Santilli, whose previous closest encounter was handling the British rights to the video of Tin Tin's Explorers on the Moon, claims he met the cameraman while researching a film on Elvis Presley's days in the army. He said he paid $100,000 for the footage.

Scientists, journalists, and UFO experts have since been invited to view video versions of the film. However, Santilli has refused to identify the cameraman, to produce a receipt for his purchase, or to say where the 16mm film was transferred on to video. The original film is said to be in a Swiss bank vault.

Suspicions were first aroused because injuries visible on the bodies of ET-lookalikes shown undergoing dissection were not consistent with an aircrash.

Santilli had claimed Truman was clearly visible attending one of the autopsies. However, the Harry S. Truman Library in Missouri has checked his schedule for June to October, 1947, and found he was not in New Mexico during that period.

When footage of one autopsy was shown at a private screening in America, it was codemarked with the words "Restricted access, A01 classification." However, "restricted access" is not a recognized US military code and A01 classification has been dismissed as "pure Hollywood."

Later, when film of the same autopsy was shown to John Purdie of Union Pictures, which is making the documentary for Channel 4 as part of its Secret History series, the coding had disappeared.

Last week Santilli's office handed The Sunday Times an updated "letter of authentication" from Kodak, supposedly proving that the film used for the Roswell footage was manufactured in 1927, 1947, or 1967.

However, the letter was only obtained on June 21 when Gary Shoefield, a British associate of Santilli, and Don Lounck, an American film producer, walked into a Kodak office in Hollywood and spoke to Laurence Cate, a sales representative. He typed a letter for them containing the three dates.

Cate said last week: "I didn't think we were looking a a scientific inquiry. There is no way I could authenticate this. I saw an image on the print. Sure, it could be old film, but it doesn't mean it is what the aliens were filmed on."

Channel 4 and others are now demanding tests on film which is seen to be cut from a 16mm reel containing Roswell footage.

There may not be little green men out there, but millions of big green dollars are resting on the outcome. Santilli is already selling stills from the footage on the Internet and has struck worldwide exclusive deals with magazines and television companies, as well as planning to sell the film himself on video.

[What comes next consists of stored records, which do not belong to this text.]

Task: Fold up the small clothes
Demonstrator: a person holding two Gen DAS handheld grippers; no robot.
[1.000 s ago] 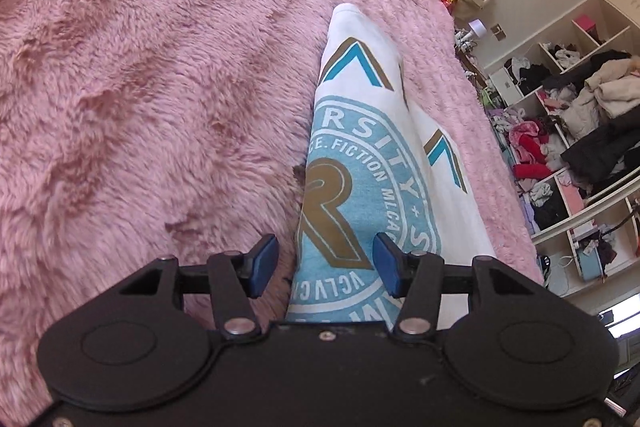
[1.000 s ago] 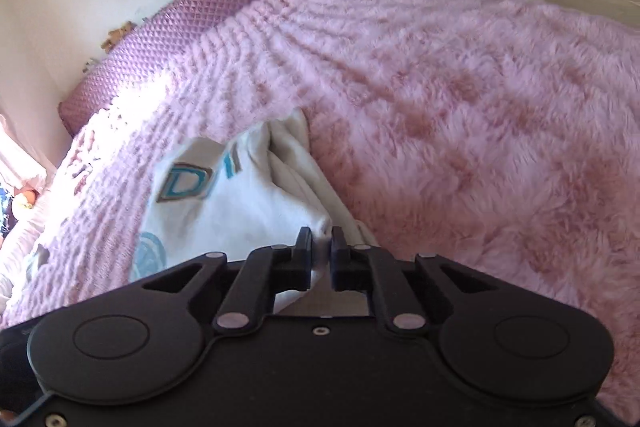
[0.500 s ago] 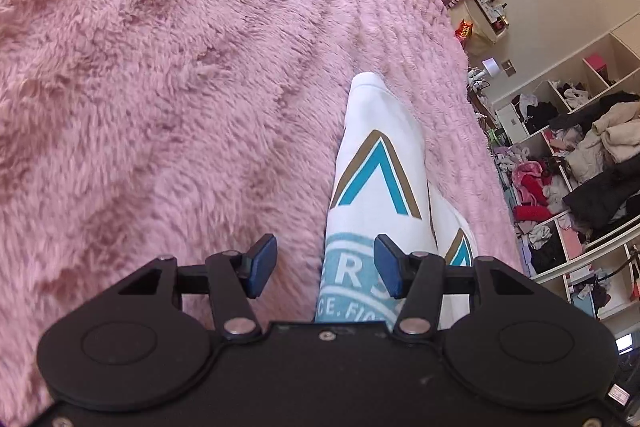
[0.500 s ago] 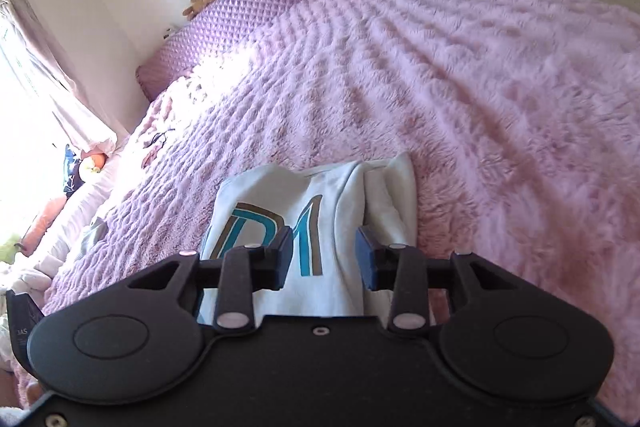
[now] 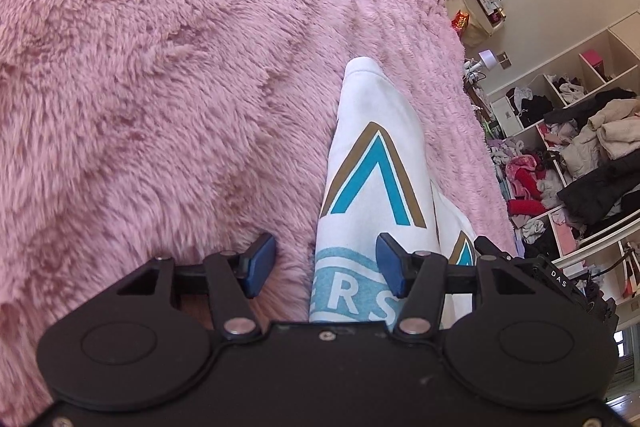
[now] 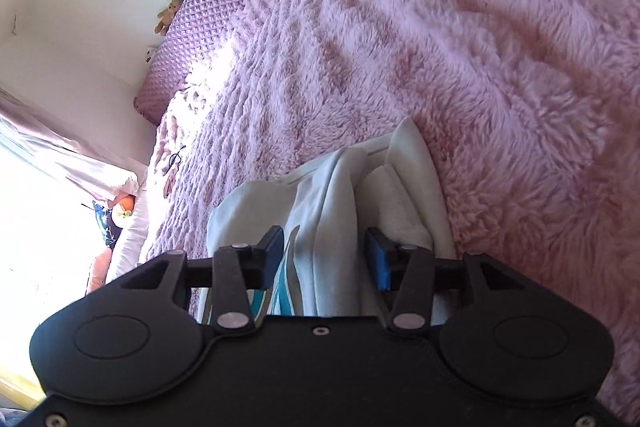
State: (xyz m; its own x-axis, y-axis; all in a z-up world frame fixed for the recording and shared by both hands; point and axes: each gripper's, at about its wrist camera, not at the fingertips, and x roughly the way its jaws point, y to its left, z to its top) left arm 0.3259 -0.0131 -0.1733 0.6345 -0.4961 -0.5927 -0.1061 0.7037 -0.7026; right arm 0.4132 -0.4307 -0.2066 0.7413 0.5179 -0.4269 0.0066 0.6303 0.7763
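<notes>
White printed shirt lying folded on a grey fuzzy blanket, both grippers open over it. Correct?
Not quite. The blanket is pink, not grey, as the left wrist view shows. The rest holds: the white printed shirt lies folded on it, and the left gripper and right gripper both have their jaws apart over the fabric without pinching it; the right one's jaws have just been opening.

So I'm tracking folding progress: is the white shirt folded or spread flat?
Folded. The white shirt lies as a narrow strip on the pink blanket, with layers doubled over along its edge.
</notes>
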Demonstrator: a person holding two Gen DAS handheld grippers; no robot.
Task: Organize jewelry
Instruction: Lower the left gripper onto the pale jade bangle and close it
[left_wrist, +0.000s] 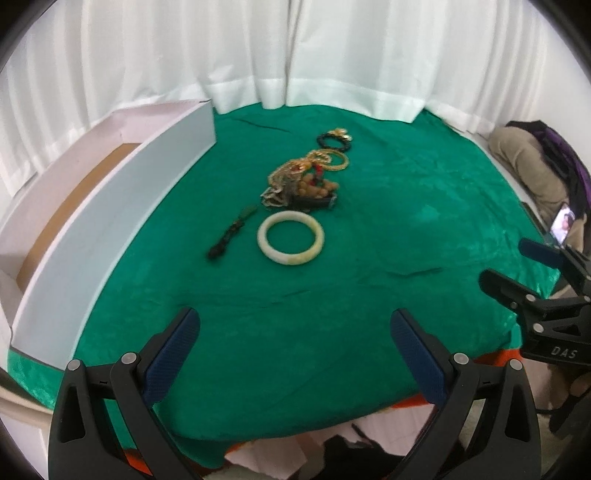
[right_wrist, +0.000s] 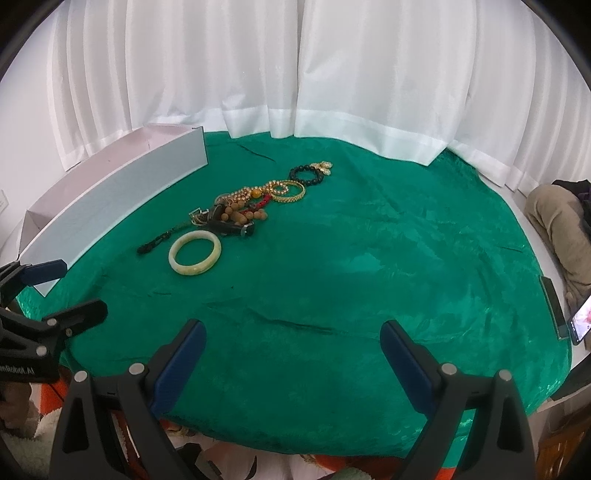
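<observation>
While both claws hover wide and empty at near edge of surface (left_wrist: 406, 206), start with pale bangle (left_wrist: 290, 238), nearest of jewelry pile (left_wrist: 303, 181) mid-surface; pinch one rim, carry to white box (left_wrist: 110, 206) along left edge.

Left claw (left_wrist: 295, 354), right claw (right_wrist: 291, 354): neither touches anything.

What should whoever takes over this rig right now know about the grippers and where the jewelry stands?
Left gripper: open, empty, hovering over the near edge of the green cloth.
Right gripper: open, empty, same height, beside the left one.
Jewelry: all on the cloth, in a line. Pale jade bangle nearest, dark corded pendant to its left, tangled pile of beads and chains behind, gold bangle, black bead bracelet farthest.
White box on the left; nothing visible inside it.
Done: nothing sorted. Left: every piece; the bangle looks easiest first.
</observation>
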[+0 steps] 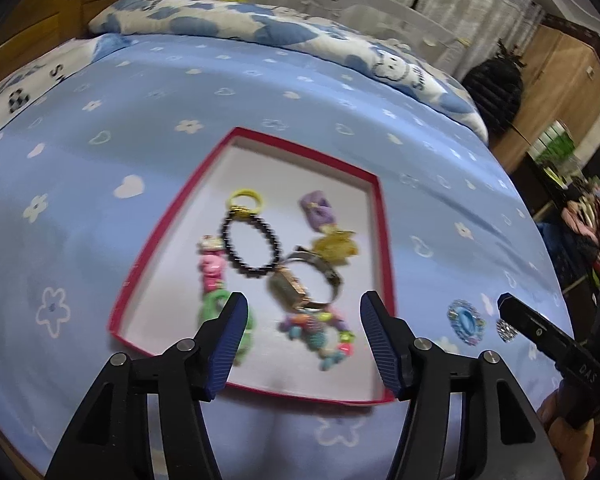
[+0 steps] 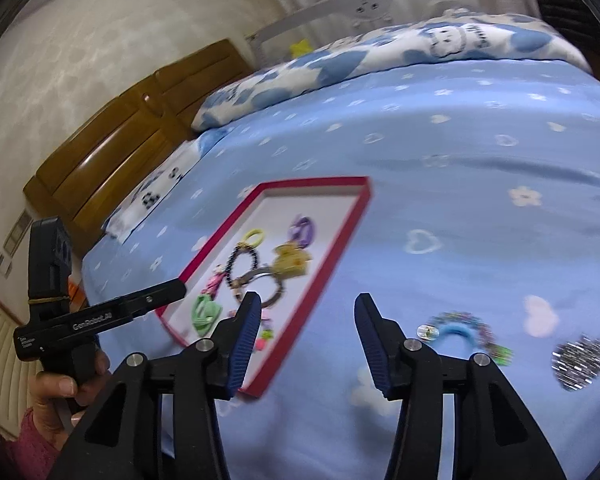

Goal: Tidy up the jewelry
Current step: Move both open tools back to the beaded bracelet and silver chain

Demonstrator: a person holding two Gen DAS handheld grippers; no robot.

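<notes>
Left gripper (image 1: 304, 312) and right gripper (image 2: 306, 314) both released, nothing between jaws. Red tray (image 1: 384, 216), frame centre, holds watch (image 1: 300, 284), bead bracelet (image 1: 252, 240). Brooch (image 2: 464, 330) lower right on sheet (image 2: 460, 168).

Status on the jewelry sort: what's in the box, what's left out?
Done: the red box already holds a dark bead bracelet, a watch, a colourful bracelet and several clips.
In hand: nothing. The left tool and right tool are both open and empty.
Left: a blue piece and a silver heart lie on the blue sheet, outside the box.
</notes>
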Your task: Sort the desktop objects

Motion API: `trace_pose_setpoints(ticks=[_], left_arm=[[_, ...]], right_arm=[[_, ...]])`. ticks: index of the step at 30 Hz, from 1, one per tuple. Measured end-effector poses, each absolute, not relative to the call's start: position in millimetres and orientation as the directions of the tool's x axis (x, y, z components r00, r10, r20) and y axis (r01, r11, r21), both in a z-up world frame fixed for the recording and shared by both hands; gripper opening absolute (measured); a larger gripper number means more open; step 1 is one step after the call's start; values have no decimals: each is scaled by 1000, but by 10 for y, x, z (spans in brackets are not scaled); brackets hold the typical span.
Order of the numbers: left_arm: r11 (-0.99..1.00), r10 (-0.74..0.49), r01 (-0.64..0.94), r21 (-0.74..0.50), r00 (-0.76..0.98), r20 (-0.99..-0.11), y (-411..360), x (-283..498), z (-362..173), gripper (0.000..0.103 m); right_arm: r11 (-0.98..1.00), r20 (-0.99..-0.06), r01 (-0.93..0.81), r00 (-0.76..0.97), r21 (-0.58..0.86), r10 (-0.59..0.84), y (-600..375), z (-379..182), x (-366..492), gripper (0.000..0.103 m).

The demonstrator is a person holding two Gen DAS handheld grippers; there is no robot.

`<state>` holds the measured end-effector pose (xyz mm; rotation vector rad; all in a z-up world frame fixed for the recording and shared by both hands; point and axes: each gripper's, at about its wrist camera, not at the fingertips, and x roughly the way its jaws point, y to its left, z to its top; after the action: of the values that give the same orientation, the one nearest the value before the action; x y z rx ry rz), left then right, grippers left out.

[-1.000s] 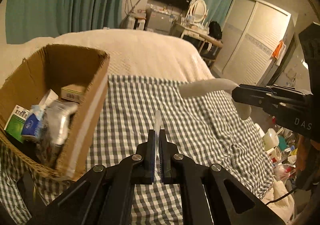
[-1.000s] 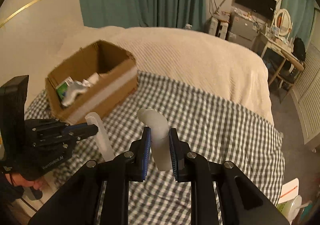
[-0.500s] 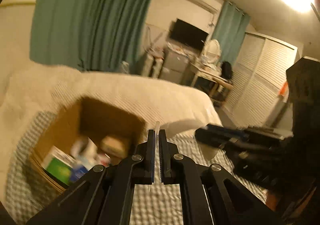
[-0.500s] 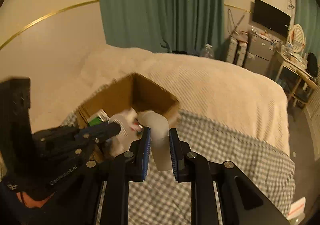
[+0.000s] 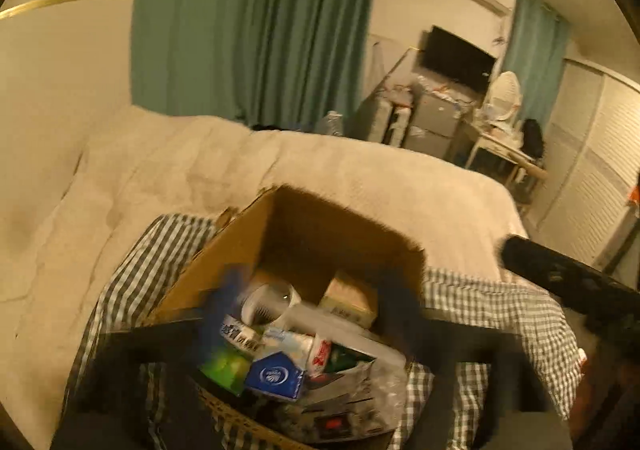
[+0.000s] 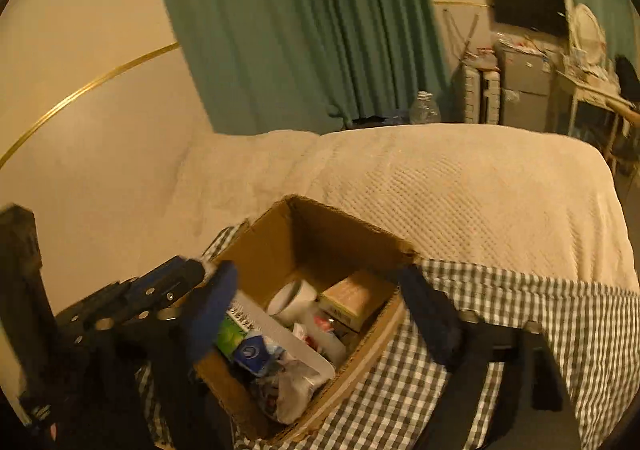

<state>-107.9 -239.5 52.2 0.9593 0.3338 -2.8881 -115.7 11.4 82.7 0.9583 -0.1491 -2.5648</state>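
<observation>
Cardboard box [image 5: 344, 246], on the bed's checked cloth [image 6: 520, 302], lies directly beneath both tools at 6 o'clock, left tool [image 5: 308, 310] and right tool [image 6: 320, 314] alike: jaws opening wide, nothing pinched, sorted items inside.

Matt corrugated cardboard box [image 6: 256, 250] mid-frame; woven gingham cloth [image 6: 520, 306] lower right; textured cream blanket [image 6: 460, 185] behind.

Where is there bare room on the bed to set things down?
The checked cloth right of the box is bare, and so is the cream blanket behind the box. The box itself is crowded with packets.
</observation>
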Motion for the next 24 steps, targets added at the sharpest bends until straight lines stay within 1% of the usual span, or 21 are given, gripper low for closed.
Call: trace_pose_setpoints(ticks=[2,3,6,9,12,13,16,24], left_arm=[[-970,-32,163,-182,-823,-567,-2399,-992,517,102],[-971,-33,161,-178,-825,-564,-2379,-959,518,103],[-976,-38,156,-155,-814,-580,-2272,-858,532,103],[-982,-14,116,-146,-827,-562,-2031,-671,561,103],[-986,-36,120,-112,-823,-567,-1773,-543,542,103],[-987,-35,119,-109,-818,-574,-1694,-509,515,103],[-988,-24,108,-112,-817,-576,-1516,-399,407,103],[-992,-85,126,-25,-790,-608,-1244,-344,142,103]], right_arm=[[-917,-619,313,-677,248,-399,241,796,-1161,86],[-918,-630,308,-669,250,-395,314,775,-1147,86],[-930,-658,286,-658,231,-366,561,689,-991,89],[-941,-666,282,-667,189,-334,791,617,-745,90],[-955,-652,272,-703,122,-283,966,592,-507,97],[-960,-645,260,-717,106,-266,999,585,-439,103],[-973,-626,217,-749,79,-217,1110,561,-284,102],[-980,-665,195,-726,47,-177,1256,340,-119,102]])
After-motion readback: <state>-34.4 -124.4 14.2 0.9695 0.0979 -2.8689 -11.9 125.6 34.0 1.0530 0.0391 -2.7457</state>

However, there was confusion in the answers given to questions last week. Shoefield said no footage had ever been released marked "restricted access." Santilli, however, claimed he had found the markings on one can and decided to run them on the film "as one would a timecode."

Santilli is now under attack from scientists and also the UFO community. Paul O'Higgins, a medical anatomist at University College London said the six- fingered, six-toed alien shown on the autopsy table was basically humanoid. "The chances of life evolving to be that similar, even on two identical planets, is the same as the odds of buying a lottery ticket every week for a year and winning the jackpot every Saturday night," he said.

The UFO community is equally skeptical, but for different reasons. A nurse who supposedly saw the alien crash victims in 1947 said they had only four digits on each hand. Some UFO experts claim the footage may even have been "leaked" by the American government as an act of disinformation to stop growing speculation about what happened at Roswell.

Santilli, who has pictures of Sergeant Bilko and the Starship Enterprise on his office walls, remains confident in his product. He said: "I have been offered a blank cheque for the footage. It is genuine."

Caption under pictures on page 2:

Close encounters of the financial kind: businessman Ray Santilli, who handled the British rights to the video of Tin Tin's Explorers on the Moon, and a still from the 'alien' footage.